## Exercise
So that nothing is lost, write out all the lines below exactly.
※
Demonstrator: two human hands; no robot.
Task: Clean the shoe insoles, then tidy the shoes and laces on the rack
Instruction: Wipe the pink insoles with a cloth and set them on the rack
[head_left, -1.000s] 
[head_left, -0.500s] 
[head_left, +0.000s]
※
## Answer to this problem
Demonstrator: two human hands; no robot.
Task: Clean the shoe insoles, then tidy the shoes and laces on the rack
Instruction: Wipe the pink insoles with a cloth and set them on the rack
[head_left, -1.000s] 
[head_left, -0.500s] 
[head_left, +0.000s]

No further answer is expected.